• What is expected:
The lines to repeat are those below from the one containing "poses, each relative" down to the one containing "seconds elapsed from", both included; reproduce them exactly and nothing else.

• Dataset extract:
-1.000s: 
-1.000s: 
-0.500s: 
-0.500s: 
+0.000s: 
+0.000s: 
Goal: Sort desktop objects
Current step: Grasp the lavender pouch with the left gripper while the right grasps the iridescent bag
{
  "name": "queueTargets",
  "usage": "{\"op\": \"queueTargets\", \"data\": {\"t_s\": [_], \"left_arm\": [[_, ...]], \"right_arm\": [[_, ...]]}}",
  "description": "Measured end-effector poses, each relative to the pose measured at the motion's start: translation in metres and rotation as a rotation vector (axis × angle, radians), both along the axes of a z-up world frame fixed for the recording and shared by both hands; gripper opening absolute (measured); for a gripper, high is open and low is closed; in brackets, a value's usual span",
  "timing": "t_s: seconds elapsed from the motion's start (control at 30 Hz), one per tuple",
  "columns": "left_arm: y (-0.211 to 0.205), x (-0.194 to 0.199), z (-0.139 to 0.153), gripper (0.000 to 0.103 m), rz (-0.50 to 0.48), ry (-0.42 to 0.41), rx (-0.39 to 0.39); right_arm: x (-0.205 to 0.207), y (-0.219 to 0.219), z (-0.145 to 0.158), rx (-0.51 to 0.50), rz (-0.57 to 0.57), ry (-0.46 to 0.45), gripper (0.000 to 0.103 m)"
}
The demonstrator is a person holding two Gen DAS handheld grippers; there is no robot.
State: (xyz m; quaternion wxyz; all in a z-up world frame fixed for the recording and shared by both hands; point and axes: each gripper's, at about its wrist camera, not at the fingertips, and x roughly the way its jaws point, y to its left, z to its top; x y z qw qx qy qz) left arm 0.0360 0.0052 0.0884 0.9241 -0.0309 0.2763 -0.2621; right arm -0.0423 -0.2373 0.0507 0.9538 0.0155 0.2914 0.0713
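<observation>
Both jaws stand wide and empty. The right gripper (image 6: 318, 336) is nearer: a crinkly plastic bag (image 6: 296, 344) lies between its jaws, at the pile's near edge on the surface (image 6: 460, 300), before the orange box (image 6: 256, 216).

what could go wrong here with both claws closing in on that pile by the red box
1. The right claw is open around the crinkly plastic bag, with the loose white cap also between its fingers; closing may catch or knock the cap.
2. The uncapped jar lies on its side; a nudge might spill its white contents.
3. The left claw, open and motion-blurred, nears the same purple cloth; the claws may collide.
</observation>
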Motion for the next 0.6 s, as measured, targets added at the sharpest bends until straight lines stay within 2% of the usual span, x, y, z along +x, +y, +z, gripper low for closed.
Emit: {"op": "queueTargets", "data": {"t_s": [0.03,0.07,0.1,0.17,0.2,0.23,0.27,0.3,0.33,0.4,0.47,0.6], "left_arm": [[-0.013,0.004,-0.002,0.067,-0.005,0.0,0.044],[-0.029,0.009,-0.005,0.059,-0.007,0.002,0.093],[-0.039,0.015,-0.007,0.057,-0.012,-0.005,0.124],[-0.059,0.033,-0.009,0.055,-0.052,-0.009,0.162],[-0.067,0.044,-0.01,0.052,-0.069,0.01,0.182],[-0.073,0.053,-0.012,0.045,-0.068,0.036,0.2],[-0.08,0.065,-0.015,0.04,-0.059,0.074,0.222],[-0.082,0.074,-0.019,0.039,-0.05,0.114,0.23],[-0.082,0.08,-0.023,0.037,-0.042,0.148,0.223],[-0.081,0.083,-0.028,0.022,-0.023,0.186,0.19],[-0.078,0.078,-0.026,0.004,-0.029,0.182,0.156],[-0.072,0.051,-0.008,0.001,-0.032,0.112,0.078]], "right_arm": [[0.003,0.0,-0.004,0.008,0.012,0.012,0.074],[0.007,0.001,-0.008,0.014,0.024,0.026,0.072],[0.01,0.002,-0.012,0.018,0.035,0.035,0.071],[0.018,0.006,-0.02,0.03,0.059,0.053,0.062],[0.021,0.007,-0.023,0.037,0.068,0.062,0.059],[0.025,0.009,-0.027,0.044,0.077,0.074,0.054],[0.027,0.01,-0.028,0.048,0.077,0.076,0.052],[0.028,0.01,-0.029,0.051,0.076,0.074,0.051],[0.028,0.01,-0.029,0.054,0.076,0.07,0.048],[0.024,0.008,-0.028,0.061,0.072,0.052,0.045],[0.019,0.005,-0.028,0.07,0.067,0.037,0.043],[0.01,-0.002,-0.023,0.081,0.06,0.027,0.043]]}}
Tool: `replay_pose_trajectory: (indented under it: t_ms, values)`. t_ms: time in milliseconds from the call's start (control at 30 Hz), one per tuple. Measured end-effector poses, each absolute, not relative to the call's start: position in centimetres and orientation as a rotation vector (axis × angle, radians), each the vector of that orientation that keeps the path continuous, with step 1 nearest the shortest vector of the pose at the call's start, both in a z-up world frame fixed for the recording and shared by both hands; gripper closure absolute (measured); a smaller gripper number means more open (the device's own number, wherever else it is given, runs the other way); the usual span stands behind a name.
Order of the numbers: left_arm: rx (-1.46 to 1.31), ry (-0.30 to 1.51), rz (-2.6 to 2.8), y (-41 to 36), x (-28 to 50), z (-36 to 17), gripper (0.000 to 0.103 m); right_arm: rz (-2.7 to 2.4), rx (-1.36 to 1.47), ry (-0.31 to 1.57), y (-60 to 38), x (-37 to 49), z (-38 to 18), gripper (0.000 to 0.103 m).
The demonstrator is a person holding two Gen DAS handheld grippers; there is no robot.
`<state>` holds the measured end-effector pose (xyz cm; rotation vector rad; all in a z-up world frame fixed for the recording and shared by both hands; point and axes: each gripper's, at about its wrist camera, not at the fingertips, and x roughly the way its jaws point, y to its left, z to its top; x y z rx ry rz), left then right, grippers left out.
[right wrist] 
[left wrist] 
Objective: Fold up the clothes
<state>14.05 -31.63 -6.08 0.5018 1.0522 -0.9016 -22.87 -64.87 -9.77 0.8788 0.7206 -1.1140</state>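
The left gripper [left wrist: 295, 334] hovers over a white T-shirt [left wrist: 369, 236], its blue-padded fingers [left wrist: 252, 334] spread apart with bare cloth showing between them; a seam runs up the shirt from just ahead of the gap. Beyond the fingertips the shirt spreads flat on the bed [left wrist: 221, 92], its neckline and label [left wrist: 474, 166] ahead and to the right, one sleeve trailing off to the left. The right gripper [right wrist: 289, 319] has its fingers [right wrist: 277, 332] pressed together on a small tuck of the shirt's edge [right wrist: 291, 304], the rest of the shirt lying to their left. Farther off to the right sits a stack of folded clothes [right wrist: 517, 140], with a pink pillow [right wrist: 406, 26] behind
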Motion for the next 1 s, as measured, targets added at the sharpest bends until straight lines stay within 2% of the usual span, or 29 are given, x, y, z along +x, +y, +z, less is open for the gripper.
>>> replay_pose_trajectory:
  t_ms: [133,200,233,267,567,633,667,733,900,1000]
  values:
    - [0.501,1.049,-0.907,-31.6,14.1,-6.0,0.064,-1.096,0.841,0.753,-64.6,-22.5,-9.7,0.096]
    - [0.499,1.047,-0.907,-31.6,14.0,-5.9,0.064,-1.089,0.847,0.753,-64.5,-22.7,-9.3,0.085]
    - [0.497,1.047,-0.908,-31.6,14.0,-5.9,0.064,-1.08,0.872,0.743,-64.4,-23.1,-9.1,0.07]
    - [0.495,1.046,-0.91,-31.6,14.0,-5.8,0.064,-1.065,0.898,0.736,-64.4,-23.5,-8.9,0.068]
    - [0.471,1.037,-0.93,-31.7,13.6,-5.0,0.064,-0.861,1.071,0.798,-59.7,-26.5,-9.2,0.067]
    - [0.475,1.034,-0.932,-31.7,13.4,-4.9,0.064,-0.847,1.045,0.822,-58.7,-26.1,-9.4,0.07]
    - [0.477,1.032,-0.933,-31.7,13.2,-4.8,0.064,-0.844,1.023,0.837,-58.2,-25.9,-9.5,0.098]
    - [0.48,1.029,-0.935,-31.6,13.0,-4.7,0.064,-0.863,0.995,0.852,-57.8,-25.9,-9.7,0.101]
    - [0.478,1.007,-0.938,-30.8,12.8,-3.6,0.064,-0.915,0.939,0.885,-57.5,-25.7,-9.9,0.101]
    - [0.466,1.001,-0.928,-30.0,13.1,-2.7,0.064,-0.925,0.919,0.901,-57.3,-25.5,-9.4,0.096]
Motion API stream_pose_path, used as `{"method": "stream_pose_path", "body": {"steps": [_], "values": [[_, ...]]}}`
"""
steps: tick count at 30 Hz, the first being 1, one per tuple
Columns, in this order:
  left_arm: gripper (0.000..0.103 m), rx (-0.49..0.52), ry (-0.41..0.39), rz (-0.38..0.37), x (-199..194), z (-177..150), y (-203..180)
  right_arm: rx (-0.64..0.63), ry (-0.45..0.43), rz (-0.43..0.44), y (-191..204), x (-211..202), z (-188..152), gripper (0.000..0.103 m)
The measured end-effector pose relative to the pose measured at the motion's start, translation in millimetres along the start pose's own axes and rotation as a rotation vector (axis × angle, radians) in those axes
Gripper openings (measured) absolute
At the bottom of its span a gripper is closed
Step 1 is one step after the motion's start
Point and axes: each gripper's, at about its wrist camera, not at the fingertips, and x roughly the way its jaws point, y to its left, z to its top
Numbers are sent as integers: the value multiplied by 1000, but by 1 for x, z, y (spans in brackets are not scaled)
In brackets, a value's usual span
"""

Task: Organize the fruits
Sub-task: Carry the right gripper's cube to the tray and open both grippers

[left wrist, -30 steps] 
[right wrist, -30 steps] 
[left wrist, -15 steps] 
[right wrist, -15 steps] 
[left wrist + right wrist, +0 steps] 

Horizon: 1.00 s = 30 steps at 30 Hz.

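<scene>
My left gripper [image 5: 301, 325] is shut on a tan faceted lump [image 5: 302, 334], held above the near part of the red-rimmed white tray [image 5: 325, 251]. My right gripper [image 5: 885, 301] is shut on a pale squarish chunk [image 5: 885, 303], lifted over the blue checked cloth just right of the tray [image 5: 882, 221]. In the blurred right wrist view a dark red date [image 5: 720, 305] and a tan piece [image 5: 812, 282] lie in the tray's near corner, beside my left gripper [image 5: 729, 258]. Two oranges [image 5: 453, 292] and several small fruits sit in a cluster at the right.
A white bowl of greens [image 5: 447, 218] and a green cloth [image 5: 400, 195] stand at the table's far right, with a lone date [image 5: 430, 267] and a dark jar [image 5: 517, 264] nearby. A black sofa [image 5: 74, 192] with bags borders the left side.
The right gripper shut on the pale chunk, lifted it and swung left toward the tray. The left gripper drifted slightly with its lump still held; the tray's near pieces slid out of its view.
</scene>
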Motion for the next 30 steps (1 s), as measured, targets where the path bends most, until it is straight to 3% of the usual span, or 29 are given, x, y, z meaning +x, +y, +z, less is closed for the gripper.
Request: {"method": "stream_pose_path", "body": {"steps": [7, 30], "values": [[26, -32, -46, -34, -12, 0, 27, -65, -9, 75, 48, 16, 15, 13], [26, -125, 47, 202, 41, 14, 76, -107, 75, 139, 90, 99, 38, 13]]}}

• Task solution:
  "description": "Measured end-effector poses, each relative to the pose measured at the motion's start: translation in metres and rotation as a rotation vector (axis × angle, radians), both along the axes of a z-up world frame fixed for the recording and shared by both hands; gripper opening absolute (measured); for a gripper, high is open and low is closed; in brackets, a value's usual span",
  "timing": "t_s: seconds elapsed from the motion's start (control at 30 Hz), one per tuple",

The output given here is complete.